Exercise goal >> Among the entries below, one line contains "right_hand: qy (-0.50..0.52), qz" and another contains "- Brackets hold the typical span". Transcribe those two lines and every line between them, exactly.

Supplied records >>

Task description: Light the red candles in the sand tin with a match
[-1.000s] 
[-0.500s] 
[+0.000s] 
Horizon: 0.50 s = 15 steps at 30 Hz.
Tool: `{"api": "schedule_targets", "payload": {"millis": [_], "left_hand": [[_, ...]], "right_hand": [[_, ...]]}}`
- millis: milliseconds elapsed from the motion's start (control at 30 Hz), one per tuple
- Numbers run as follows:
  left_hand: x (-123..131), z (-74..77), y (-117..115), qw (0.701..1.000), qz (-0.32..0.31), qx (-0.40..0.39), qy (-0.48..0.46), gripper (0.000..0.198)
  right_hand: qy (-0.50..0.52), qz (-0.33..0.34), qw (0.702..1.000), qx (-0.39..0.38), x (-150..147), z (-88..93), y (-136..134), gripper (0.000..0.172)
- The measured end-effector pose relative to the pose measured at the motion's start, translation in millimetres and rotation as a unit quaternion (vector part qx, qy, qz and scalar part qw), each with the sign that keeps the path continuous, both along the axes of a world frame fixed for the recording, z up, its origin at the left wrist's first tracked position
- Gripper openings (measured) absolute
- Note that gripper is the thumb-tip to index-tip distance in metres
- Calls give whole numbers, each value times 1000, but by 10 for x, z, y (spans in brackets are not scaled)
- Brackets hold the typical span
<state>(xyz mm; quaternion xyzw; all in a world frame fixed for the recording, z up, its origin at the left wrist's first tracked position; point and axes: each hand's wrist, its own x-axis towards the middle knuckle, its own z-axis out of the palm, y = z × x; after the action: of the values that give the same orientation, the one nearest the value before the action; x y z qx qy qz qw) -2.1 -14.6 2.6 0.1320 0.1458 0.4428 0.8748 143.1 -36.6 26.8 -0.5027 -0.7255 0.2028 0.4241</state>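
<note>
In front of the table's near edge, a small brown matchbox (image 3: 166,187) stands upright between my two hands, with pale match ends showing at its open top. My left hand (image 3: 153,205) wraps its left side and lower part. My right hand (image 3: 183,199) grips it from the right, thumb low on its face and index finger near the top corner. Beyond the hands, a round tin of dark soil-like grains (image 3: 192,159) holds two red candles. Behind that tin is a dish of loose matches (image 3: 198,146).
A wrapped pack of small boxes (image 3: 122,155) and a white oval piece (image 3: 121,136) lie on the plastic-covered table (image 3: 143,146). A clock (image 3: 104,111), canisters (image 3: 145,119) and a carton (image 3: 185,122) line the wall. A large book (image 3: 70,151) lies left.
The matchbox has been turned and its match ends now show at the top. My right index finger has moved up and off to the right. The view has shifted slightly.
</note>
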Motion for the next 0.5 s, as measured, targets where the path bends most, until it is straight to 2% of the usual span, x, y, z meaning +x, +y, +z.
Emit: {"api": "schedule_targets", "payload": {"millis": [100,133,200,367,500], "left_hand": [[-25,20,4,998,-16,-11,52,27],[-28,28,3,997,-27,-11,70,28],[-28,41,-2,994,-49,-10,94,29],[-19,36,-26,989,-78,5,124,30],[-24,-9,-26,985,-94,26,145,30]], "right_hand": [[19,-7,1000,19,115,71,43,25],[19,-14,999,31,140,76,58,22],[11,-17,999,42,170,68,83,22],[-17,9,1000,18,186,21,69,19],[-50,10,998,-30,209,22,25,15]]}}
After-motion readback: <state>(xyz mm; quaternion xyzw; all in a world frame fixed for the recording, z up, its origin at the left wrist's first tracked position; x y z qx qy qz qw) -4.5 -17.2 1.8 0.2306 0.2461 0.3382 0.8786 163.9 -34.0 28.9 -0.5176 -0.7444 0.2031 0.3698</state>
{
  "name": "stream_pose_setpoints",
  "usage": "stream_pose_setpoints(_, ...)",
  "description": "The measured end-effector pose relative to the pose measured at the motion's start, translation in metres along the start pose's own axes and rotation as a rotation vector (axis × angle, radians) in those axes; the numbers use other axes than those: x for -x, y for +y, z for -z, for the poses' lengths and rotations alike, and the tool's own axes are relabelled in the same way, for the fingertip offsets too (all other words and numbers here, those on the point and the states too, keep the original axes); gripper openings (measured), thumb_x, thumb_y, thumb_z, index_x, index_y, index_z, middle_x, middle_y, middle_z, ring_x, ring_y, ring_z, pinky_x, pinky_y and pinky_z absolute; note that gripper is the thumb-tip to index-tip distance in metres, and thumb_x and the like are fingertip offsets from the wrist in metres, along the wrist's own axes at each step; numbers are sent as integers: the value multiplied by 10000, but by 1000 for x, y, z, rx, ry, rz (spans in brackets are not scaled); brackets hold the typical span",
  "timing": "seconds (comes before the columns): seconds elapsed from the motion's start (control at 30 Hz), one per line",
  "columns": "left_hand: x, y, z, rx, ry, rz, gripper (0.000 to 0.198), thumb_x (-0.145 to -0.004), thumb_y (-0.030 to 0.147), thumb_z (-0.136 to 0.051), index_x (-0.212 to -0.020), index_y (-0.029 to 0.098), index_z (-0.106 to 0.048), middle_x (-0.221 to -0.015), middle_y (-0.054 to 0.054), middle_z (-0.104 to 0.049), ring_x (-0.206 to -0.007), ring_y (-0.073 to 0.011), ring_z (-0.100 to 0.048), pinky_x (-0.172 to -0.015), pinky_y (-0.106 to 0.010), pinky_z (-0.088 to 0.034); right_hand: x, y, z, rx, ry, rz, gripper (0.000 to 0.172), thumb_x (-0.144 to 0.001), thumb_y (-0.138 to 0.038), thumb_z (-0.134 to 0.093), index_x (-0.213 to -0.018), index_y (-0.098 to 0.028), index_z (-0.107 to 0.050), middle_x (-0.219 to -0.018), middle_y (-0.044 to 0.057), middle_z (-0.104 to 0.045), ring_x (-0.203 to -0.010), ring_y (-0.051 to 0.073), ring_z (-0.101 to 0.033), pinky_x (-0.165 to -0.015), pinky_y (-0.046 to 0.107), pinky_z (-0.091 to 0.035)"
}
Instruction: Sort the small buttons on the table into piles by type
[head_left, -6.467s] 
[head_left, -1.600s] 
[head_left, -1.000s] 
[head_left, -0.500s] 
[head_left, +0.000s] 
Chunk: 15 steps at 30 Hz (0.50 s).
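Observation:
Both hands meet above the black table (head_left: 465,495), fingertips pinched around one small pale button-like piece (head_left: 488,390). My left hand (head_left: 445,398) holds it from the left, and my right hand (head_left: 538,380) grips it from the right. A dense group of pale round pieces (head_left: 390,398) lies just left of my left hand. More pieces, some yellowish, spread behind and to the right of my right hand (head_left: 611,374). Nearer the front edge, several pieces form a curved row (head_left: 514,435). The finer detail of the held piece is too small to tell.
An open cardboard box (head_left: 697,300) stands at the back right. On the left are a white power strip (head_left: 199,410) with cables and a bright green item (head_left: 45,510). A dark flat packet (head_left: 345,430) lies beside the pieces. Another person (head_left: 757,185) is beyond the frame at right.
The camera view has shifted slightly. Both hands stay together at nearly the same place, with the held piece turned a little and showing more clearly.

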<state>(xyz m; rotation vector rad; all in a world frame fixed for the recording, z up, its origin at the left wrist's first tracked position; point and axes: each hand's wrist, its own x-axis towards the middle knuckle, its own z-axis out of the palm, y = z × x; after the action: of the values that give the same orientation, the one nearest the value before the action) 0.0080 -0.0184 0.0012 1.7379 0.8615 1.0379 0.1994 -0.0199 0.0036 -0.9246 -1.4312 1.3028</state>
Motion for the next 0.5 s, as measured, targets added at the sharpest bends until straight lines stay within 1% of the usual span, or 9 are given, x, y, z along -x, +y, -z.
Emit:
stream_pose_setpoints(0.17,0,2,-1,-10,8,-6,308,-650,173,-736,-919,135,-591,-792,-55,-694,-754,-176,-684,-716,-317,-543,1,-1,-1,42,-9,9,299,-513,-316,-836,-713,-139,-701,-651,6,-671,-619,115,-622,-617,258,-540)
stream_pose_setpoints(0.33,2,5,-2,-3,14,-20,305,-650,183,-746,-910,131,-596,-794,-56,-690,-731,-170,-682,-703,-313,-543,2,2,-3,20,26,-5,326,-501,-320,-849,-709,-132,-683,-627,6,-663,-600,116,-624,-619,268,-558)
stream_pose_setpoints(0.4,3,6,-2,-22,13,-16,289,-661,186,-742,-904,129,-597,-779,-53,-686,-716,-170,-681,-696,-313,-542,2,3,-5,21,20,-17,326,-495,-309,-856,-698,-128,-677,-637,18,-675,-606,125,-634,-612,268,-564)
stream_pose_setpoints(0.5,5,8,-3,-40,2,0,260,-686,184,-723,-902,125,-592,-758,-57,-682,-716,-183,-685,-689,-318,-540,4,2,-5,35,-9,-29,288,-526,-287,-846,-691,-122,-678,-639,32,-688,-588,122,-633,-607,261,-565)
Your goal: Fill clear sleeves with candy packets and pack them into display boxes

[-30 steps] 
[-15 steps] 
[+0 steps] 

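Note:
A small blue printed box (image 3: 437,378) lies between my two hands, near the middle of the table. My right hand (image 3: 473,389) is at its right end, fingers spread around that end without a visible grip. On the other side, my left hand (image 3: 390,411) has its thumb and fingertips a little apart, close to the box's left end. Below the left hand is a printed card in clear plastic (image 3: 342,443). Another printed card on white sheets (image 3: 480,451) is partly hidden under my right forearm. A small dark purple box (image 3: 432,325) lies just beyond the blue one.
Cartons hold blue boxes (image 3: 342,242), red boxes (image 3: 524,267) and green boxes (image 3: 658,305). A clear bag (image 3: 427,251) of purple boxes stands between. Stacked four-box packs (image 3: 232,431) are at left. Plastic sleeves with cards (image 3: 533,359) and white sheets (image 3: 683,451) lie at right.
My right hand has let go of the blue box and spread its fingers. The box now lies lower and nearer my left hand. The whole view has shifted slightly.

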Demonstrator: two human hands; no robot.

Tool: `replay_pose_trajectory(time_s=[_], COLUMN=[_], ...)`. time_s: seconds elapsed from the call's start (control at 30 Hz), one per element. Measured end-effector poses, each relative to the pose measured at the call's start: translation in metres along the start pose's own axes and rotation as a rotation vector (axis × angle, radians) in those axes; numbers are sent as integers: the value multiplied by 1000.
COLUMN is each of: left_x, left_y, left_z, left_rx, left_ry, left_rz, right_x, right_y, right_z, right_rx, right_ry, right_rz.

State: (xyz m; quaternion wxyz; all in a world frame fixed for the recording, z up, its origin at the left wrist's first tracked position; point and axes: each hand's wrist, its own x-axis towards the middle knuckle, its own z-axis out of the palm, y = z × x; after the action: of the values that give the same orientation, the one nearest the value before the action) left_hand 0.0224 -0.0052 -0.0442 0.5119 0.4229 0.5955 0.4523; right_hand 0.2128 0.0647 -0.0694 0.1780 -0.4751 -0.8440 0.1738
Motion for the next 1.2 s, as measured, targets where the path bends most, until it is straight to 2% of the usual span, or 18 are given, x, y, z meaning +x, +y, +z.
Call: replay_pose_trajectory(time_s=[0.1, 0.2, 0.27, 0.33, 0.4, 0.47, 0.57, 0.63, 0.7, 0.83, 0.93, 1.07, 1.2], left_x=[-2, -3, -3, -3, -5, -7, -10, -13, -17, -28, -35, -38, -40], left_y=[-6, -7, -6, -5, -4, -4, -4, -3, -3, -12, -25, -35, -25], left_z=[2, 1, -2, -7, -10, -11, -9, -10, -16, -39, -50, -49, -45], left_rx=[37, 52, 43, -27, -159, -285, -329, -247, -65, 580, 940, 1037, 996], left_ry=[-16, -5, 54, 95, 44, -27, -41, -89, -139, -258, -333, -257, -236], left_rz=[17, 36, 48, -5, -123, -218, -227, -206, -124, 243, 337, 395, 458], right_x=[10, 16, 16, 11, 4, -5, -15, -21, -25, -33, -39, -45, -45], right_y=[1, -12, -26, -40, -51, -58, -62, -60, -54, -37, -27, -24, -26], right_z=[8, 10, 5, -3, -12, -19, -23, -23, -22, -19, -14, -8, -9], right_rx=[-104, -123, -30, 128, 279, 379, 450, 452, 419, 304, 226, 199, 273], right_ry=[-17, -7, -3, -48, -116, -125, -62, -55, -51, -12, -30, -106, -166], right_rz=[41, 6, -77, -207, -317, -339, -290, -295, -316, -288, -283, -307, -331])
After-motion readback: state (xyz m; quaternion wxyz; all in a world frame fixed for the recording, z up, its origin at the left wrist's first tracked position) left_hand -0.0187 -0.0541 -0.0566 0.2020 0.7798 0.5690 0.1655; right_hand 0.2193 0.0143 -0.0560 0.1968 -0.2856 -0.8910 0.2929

Your response >>
  right_hand: qy (-0.50..0.52), qz (-0.33..0.34), qw (0.702..1.000), qx (-0.39..0.38), x (-150..147), z (-88..93), y (-136..134), gripper (0.000..0.172)
- The measured end-effector pose relative to the pose measured at the motion's start, translation in millimetres and rotation as a unit quaternion (vector part qx, qy, qz and scalar part qw), each with the sign that keeps the path continuous, both along the axes of a world frame fixed for the recording, z up, its origin at the left wrist's first tracked position
- Gripper openings (measured) absolute
- Note that gripper is the thumb-tip to index-tip distance in metres
- Calls give whole numbers, each value times 1000, but by 10 for x, z, y (spans in brackets are not scaled)
- Brackets hold the typical span

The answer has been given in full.